──────── INPUT DATA
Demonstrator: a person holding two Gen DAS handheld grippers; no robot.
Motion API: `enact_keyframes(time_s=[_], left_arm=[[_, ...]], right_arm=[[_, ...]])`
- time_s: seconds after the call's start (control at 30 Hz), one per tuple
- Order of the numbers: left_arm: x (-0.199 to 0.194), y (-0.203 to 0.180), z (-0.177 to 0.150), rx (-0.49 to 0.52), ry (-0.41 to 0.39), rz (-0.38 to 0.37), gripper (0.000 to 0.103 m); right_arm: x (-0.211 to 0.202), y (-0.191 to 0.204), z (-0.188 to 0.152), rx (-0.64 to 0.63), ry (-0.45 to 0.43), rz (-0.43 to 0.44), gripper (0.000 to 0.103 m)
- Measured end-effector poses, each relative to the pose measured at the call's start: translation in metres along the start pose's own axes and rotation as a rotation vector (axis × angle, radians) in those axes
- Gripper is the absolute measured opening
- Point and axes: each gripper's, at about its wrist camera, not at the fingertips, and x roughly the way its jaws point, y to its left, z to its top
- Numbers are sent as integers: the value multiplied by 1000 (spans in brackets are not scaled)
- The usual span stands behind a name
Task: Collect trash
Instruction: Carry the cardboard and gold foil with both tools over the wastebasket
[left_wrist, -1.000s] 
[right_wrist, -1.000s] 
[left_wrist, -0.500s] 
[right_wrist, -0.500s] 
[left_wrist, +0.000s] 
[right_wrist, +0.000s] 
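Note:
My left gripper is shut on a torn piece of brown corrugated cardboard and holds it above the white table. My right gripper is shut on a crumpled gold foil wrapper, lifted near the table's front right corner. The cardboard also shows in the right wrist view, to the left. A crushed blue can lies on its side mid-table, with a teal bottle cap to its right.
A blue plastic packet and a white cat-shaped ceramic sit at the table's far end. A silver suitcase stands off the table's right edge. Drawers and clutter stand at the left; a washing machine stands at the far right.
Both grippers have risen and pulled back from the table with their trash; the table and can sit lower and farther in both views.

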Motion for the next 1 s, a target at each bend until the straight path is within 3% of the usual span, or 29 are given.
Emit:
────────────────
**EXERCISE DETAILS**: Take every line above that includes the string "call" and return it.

**ANSWER TO THIS EXERCISE**:
- time_s: seconds after the call's start (control at 30 Hz), one per tuple
- Measured end-effector poses, each relative to the pose measured at the call's start: translation in metres along the start pose's own axes and rotation as a rotation vector (axis × angle, radians) in those axes

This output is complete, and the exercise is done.